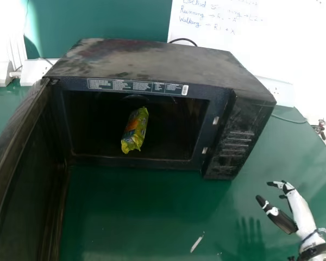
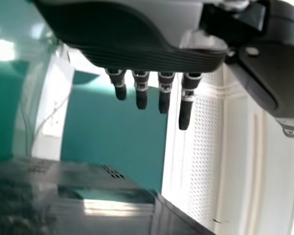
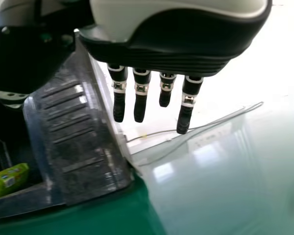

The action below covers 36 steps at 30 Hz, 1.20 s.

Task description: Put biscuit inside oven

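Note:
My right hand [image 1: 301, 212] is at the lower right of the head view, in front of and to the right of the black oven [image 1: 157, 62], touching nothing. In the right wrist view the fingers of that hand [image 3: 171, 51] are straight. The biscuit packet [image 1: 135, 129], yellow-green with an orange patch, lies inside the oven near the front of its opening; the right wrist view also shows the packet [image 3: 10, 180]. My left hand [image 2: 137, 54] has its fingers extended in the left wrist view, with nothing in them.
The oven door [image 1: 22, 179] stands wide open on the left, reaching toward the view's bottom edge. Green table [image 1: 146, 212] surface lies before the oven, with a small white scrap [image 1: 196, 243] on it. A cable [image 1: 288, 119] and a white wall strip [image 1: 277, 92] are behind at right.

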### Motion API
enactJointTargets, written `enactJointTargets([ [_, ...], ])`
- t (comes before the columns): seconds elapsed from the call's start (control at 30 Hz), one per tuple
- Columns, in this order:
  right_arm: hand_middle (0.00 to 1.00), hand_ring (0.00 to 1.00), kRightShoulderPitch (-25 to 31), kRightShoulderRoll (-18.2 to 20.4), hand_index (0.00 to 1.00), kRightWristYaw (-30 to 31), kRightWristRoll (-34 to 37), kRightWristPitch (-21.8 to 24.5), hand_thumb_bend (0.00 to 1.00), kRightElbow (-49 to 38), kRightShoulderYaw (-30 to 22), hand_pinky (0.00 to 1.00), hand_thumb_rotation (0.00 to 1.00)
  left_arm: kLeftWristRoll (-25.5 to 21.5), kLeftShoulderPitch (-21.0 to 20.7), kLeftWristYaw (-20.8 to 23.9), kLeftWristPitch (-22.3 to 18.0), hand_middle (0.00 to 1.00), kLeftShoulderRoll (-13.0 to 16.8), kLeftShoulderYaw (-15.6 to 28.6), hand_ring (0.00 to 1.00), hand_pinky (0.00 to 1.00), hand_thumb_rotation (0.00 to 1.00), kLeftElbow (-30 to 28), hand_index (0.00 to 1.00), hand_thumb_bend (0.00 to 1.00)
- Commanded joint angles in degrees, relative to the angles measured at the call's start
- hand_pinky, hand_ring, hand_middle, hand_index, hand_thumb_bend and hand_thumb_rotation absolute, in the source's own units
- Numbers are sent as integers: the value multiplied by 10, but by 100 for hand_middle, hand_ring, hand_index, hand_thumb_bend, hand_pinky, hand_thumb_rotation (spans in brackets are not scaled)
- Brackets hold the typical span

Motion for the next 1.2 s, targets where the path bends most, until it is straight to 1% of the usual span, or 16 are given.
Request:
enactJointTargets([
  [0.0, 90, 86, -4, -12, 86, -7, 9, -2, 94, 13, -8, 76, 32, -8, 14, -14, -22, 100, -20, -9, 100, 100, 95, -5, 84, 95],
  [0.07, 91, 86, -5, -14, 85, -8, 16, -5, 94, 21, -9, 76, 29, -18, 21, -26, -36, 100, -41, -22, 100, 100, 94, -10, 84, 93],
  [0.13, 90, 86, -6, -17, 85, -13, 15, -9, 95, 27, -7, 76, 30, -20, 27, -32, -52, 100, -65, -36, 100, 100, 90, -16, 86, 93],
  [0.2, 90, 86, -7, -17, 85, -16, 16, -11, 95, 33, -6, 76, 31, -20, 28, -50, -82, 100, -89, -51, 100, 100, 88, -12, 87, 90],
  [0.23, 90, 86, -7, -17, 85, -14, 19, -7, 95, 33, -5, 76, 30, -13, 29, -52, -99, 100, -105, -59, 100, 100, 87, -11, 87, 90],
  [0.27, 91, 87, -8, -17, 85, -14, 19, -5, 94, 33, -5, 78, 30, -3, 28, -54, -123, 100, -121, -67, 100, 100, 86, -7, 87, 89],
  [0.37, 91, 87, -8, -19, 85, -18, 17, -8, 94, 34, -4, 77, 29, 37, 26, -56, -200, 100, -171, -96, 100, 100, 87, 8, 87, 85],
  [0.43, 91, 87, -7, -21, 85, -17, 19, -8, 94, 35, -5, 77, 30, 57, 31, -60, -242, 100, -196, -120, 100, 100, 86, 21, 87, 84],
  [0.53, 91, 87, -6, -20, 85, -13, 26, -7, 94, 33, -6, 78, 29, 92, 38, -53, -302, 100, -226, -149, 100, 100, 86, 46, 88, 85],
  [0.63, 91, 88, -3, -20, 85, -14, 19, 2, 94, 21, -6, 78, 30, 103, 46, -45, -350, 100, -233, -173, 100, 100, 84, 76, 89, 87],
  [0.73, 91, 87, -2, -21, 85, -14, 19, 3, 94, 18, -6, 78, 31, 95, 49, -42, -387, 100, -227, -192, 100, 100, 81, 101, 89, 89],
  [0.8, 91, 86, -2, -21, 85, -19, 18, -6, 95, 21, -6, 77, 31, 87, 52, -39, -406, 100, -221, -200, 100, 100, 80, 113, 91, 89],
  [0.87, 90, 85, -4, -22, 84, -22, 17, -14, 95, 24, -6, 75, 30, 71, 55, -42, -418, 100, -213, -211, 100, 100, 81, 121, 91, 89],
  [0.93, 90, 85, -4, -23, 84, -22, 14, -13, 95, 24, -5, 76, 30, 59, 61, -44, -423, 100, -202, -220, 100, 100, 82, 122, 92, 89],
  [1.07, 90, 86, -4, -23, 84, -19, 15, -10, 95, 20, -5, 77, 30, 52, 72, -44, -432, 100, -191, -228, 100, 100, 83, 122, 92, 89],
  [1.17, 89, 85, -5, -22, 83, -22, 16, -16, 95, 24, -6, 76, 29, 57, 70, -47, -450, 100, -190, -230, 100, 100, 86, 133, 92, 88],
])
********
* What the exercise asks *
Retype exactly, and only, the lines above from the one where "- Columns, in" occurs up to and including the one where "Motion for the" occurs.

* Written response *
- Columns, in this order:
  right_arm: hand_middle (0.00 to 1.00), hand_ring (0.00 to 1.00), kRightShoulderPitch (-25 to 31), kRightShoulderRoll (-18.2 to 20.4), hand_index (0.00 to 1.00), kRightWristYaw (-30 to 31), kRightWristRoll (-34 to 37), kRightWristPitch (-21.8 to 24.5), hand_thumb_bend (0.00 to 1.00), kRightElbow (-49 to 38), kRightShoulderYaw (-30 to 22), hand_pinky (0.00 to 1.00), hand_thumb_rotation (0.00 to 1.00)
  left_arm: kLeftWristRoll (-25.5 to 21.5), kLeftShoulderPitch (-21.0 to 20.7), kLeftWristYaw (-20.8 to 23.9), kLeftWristPitch (-22.3 to 18.0), hand_middle (0.00 to 1.00), kLeftShoulderRoll (-13.0 to 16.8), kLeftShoulderYaw (-15.6 to 28.6), hand_ring (0.00 to 1.00), hand_pinky (0.00 to 1.00), hand_thumb_rotation (0.00 to 1.00), kLeftElbow (-30 to 28), hand_index (0.00 to 1.00), hand_thumb_bend (0.00 to 1.00)
- Commanded joint angles in degrees, relative to the angles measured at the call's start
- hand_pinky, hand_ring, hand_middle, hand_index, hand_thumb_bend and hand_thumb_rotation absolute, in the source's own units
- Numbers are sent as integers: the value multiplied by 10, but by 100 for hand_middle, hand_ring, hand_index, hand_thumb_bend, hand_pinky, hand_thumb_rotation (spans in brackets are not scaled)
- Brackets hold the typical span

Motion for the next 1.2 s, targets where the path bends most, until it is straight to 1% of the usual span, or 16 are given.

Nothing else is required to complete the exercise.